Understanding symptoms of Alzheimer's disease and related dementia is hard because symptoms vary so much between people and as they change over the course of the disease—and even from day-to-day! This is, of course, difficult for caregivers as well as the person living with the symptoms themselves.

A family member and I had a conversation the other day and she posed the question about a specific symptom: Paranoia. Of course, like many people who have an older relative with Alzheimer's disease, we second guess what could be a manifestation of the disease regularly!

Paranoia, delusions, and illusions

To be more accurate, delusions are the specific Alzheimer's disease symptom that leads to paranoia. The Alzheimer's Association explains delusions as "firmly held beliefs in things that are not real."1

Delusions result from Alzheimer's symptoms of confusion and memory loss but can also be caused by another medical condition such as an infection, so it is important to rule out medical causes.2

Common delusions are that family members or friends may be stealing things (because they cannot remember where they have put the item or may not "see it" even though it is there—more on illusions in a moment), that they are being followed, that someone is in their home, or that a loved one is an "impostor."2

It's also noted that delusions cannot be reasoned with, making it even more difficult to help the person experiencing them cope.3

Illusions are a misinterpretation of visual stimulus that is not interpreted correctly by the brain as what it is. These are unlike hallucinations in which a person sees or hears people are things that are not present.1,4Behavior changes may occur as a result of the suspicious delusions the person is experiencing: hiding things, accusations and suspiciousness, agitation (that may lead to aggression), and being resistant to all or some people providing care or entering their space.2

Causes of Alzheimer's-related delusions

Like other symptoms of Alzheimer's, delusions are caused by the degeneration of the brain's cells and tissues. Accusations are not easy to deal with, especially if you are accused. Still, it is important to remember it is a symptom, even if it feels like a personal attack—though this does not always make it easier to deal with.

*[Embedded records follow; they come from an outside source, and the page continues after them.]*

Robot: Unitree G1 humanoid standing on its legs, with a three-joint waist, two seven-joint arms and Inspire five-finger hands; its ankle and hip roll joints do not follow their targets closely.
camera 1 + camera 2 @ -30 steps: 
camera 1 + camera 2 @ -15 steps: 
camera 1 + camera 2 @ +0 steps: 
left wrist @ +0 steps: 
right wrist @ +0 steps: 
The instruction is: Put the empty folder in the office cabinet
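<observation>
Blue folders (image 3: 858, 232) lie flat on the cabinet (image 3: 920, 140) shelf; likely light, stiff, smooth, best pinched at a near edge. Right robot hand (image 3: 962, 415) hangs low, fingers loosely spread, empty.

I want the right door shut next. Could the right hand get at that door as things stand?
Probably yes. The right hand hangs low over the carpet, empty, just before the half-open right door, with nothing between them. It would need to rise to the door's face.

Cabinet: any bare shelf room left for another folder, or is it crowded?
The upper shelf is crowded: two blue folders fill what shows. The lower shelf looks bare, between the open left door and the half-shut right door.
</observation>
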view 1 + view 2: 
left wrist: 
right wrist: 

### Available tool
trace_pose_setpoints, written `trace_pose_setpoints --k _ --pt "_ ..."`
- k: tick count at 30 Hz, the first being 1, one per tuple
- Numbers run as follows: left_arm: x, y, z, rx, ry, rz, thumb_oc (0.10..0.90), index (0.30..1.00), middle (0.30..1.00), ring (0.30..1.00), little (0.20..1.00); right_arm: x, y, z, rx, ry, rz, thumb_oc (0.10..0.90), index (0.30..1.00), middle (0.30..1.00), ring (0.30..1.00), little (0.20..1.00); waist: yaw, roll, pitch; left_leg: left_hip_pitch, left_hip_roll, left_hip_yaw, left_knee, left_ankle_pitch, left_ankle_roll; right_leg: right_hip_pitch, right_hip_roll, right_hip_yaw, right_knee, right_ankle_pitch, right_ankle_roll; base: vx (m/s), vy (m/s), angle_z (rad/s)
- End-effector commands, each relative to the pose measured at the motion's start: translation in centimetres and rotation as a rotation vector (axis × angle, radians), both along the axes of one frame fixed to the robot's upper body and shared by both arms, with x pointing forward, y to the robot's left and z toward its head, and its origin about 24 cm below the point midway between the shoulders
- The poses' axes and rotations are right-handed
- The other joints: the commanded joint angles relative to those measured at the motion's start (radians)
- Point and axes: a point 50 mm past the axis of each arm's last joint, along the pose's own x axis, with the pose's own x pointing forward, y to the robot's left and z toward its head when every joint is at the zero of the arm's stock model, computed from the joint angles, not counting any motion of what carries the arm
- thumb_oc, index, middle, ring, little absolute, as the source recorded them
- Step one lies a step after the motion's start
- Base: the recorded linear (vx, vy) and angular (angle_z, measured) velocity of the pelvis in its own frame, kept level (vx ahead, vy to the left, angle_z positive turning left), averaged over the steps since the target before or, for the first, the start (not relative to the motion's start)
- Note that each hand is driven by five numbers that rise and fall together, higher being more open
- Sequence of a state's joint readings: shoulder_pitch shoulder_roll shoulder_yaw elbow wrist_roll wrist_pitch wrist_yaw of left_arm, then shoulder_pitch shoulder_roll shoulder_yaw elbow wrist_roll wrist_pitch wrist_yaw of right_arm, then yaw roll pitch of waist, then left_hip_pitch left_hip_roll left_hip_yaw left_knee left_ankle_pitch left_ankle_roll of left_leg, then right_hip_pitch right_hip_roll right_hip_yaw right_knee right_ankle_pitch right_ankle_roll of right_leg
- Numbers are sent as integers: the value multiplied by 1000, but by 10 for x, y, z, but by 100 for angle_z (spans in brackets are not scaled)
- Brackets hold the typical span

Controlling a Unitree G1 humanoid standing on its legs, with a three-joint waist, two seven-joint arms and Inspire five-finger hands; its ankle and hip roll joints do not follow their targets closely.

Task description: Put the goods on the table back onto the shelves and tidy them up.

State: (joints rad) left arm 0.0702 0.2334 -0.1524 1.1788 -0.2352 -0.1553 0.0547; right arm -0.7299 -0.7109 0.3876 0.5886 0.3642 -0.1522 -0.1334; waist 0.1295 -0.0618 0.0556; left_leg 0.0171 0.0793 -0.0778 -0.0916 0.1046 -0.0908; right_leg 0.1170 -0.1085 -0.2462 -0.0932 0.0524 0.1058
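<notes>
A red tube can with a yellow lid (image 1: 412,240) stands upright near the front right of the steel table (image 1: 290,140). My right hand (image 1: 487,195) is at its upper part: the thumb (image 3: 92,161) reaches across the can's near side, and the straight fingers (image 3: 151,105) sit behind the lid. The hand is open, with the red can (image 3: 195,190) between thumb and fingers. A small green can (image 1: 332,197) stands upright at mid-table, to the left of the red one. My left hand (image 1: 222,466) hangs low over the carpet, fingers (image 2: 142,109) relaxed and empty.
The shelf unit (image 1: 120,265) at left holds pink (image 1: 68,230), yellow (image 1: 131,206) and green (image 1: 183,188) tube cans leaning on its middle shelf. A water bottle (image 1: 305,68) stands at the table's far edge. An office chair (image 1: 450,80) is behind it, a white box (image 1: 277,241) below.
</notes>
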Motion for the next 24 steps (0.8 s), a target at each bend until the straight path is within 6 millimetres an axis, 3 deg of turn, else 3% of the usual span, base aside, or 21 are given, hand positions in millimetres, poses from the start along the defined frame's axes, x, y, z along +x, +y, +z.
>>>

Take the example of "missing" items, we know that the item is not really missing. Still, misplaced, hidden, or simply the person cannot “see” where it is—even if it is — and Alzheimer's disease directly causes those things.2

How to manage delusions

Most often, calmly acknowledging the problem as true and then distracting, generally from rumination in conversation, is something we find useful. Other suggestions might include determining causes or triggers for the situation or response, offering to help “look for” items that are “missing,” and doing what you can to prevent the problem from arising.4

This includes helping to maintain routines, knowing places items may be hidden by the person and forgotten, having duplicate items (if "missing" items are consistent and not random—we have experienced the latter!), and ensuring adequate lighting to reduce eye - brain shadow related trickery can help.4

Cross off other possible causes

It's important to ensure a physical problem with vision or hearing, or other psychiatric disorders, are not causing the problem, too. Finally, the Alzheimer's Society of Cornwall and District in Ontario notes that in some cases, you may truly need to investigate a person's suspicions because, of course, they may be true and not a manifestation of Alzheimer disease!4

Have you dealt with paranoia, illusions, and delusions associated with Alzheimer's? What strategies have helped you cope?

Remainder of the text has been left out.